Plaintiff alleges throughout what plaintiff believed was supposed to be a professional relationship with Groff, Groff sent sexually explicit text messages in an effort to entice plaintiff into a sexual relationship. Under the guise of discussing plaintiff's role in meeting prospective clients for the Benedetto defendants, Groff texted plaintiff "I go [sic] over it while you're in my room and I'm getting you drunk LMAO," to which plaintiff replied "Oh lord stop it lol." Groff responded "Lmao You will be fine papi, I wouldn't put stress on you!" Plaintiff replied "Lol good," to which Groff replied "But I can definitely take away the stress." "Lol keep it professional lol," plaintiff replied. Other times, when Groff discussed getting plaintiff drunk so he could force himself on plaintiff without his consent, plaintiff would ask Groff to "stop," to which Groff responded "I don't like that word." Groff also asked plaintiff if he would "be interested in a sugar daddy," and asked that they discuss terms on the phone to avoid detection. Plaintiff further alleges Groff used plaintiff's vulnerable position to collect private information about him for later use as sexual blackmail, stating "Angel and I are very close, he knows all my deep down secrets lmao I [sic] and I know his."

Plaintiff further alleges Defendant Groff has a prior history of criminal conduct, fraudulent behavior, unlawful intimidation, sexual harassment and retaliation of which Benedetto was aware. Plaintiff's complaint specifically points to a lawsuit filed against Benedetto and Groff in Carrasquillo v. Benedetto, et al. in December 2015 in New Jersey Superior Court alleging Groff utilized his position of authority as office manager and client point of contact for Benedetto to prey on vulnerable prospective clients and entice them to enter into sexual relationships with him, calling the facts in Carrasquillo analogous to the facts here.

In their first responsive pleading to plaintiff's complaint, defendants moved to dismiss counts one, two and three for failure to plead an employee-employer relationship generally, which defendants argue is required, and count four because the CFA has been held inapplicable to attorneys.

In opposition to defendants' motion, plaintiff argues that dismissal of the individual counts is not warranted under New Jersey's notice pleading standard and R. 4:6-2(e), and that the CFA count must survive at this stage of the litigation.

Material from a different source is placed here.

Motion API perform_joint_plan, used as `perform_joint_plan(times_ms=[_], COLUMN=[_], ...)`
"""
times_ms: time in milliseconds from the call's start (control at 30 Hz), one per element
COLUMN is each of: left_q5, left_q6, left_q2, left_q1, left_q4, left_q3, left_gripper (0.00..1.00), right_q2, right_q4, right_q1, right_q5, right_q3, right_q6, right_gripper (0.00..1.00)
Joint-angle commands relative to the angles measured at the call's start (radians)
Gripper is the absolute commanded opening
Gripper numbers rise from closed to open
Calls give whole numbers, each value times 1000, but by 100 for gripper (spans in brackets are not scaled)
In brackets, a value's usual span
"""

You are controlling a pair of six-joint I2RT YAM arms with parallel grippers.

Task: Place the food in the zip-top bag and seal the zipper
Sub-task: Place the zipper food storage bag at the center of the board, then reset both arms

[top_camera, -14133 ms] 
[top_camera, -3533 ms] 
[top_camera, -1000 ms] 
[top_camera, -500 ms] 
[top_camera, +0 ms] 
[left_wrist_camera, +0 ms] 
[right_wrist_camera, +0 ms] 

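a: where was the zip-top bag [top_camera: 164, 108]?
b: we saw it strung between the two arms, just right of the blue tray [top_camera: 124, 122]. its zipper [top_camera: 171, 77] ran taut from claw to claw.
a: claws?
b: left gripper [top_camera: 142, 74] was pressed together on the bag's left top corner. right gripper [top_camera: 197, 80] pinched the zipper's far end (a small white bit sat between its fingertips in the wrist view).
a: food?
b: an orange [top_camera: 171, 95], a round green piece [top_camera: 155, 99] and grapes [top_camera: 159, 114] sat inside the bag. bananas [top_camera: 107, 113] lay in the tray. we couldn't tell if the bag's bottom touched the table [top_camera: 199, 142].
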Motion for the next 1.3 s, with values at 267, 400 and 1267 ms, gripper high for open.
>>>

In his opposition, plaintiff had offered to file an amended complaint to address any deficient factual pleading on counts one, two and three. However, given the court's ruling here, the filing of an amended complaint is not necessary, at this stage, to thwart defendants' motion to dismiss counts one through three. --------

II. Legal Standard on R. 4:6-2(e) Motions

New Jersey is a notice-pleading state, requiring only a general statement of the claim need be pleaded. Printing Mart- v. Sharp Electronics Corp., 116 N.J. 739, 746 (1989). Nevertheless, it is still necessary for the pleadings to include a statement of facts that will "fairly apprise the adverse party of the claims and issues to be raised at trial." Jardine Estates, Inc. v. Koppel, 24 N.J. 536, 542 (1957). On a motion to dismiss pursuant to R. 4:6-2(e), the court will accept as true the facts alleged in the complaint. Craig v. Suburban Cablevision, 140 N.J. 623, 625-26 (1995). The test for determining the adequacy of the pleading is whether a cause of action is suggested by the facts. Velantzas v. Colgate-Palmolive Corp., 109 N.J. 189 (1998). The court must search in depth and with liberality to determine if a cause of action can be gleaned even form an obscure statement, particularly if further discovery is conducted. Printing Mart at 772. The New Jersey Supreme Court cautioned that a R. 4:6-2(e) motion "should be granted in only the rarest of instances." Id.; see also Lieberman v. Port Authority of N.Y. & N.J., 132 N.J. 76, 79 (1993). Ordinarily, where a motion to dismiss under R. 4:6-2(e) is granted, it is done so without prejudice, with the court having discretion to permit the plaintiff to amend the complaint to allege additional facts in an effort to state a cause of action. Hoffman v. Hampshire Labs, Inc., 405 N.J. Super. 105, 116 (App. Div. 2009). Under appropriate circumstances, a trial court may, however, dismiss a complaint with prejudice. Johnson v. Glassman, 401 N.J. Super. 513, 524 (App. Div. 2010). Additionally, the court may dismiss a count or counts of the complaint pursuant to a R. 4:6-2(e) motion, as opposed to dismissing the entire complaint. Jenkins v. Region Nine Housing, 306 N.J. Super. 258 (App. Div. 1997), cert. denied 153 N.J. 405 (1998).

III. Analysis

A. LAD Counts

Defendants have moved to dismiss counts one through three, all of which have their basis in the LAD: sexual harassment and discrimination based upon plaintiff's gender; harassment and discrimination based upon plaintiff's sexual orientation; and for retaliation/improper reprisal. Defendants' basis for seeking dismissal is R. 4:6-2(e).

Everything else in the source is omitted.